В Третьей речи в память Достоевского (1883 г.) Соловьев утверждал: «Верить в царство Божие — значит с верою в Бога соединять веру в человека и веру в природу. Все заблуждения ума, все ложные теории и все практические односторонности и злоупотребления происходили и происходят от разделения этих трех вер. Вся истина и все добро выходят из их внутреннего соединения. С одной стороны, человек и природа имеют смысл только в своей связи с Божеством (…); а природа, отделенная от Духа Божия, является мертвым и бессмысленным механизмом без причины и цели, — а с другой стороны, и Бог, отделенный от человека и природы, вне своего положительного откровения является для нас или пустым отвлечением, или всепоглощающим безразличием» /Соловьев, с. 54–55 (81)/.
И далее в той же речи он заявлял: «Верить в человека — значит признавать в нем нечтобольшетого, что налицо, значит признавать в нем ту силу и ту свободу, которая связывает его с Божеством; и верить в природу — значит признавать в ней сокровенную светлость и красоту, которые делают еетелом Божиим.Истинный гуманизм есть вера вБого–человека,и истинный натурализм есть вера вБого–материю.Оправдание же этой веры, положительное откровение этих начал, действительность Бого–человека и Бого–материи даны нам в Христе и Церкви, которая есть живое тело Бого–Человека» /Там же, с. 56; курсив Вл. Соловьева/.

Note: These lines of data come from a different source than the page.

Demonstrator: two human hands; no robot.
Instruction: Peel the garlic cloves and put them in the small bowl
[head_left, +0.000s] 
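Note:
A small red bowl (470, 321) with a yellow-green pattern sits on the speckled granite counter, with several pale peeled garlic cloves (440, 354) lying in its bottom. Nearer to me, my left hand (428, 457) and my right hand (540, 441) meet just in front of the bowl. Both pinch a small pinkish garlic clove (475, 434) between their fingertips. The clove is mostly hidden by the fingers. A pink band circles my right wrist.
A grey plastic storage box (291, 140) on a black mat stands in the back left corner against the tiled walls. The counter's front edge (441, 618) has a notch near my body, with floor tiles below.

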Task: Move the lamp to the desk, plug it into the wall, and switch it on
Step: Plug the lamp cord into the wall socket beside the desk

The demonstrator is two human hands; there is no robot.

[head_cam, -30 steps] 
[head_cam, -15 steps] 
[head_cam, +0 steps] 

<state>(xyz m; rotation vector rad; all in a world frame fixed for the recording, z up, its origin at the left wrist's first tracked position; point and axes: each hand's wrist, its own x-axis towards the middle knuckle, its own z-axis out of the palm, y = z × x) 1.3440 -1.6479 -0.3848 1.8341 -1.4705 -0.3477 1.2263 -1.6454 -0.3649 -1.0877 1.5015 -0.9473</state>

И еще одна важнейшая тема соловьевского творчества была тесно связана с соответствующей темой герметического «Поймандра»: тема софийного служения русского философа близка теме ответственности древнего посвященного за совершенствование человечества и его дальнейшую судьбу. Последние параграфы герметического трактата посвящены рассказу ученика о том, чту он предпринял после того, как он завершил свое обучение. «И я начал проповедовать людям красоту религии и Знания: «О народы, люди, рожденные из земли, погрязшие в пьянстве, сне и незнании Бога, отрезвитесь, встряхнитесь от вашего беспутства и чувственного оцепенения, пробудитесь от вашего отупления!»» /Гермес, с. 20–21 (28)/.
Хотя один из видных исследователей герметизма Дж. Р. С. Мид считал, что именно этот фрагмент был позднейшей интерполяцией и что первоначально трактат завершался словами: «Я же начертал в своем сердце повесть благодарения Поймандра» /Мид, с. 42 (60)/. (В переводе К. Богуцкого, к которому мы обращались ранее: «А я запечатлел себе благодеяние Поймандра…» /Гермес, с. 21 (28)/.) Мид полагал, что включение этого фрагмента было обусловлено развернутой проповедью христианства в начале нашей эры, и пастырское служение во всех параллельных религиозных течениях также активизировалось, в первую очередь, в гностицизме, герметизме, иудаизме и др.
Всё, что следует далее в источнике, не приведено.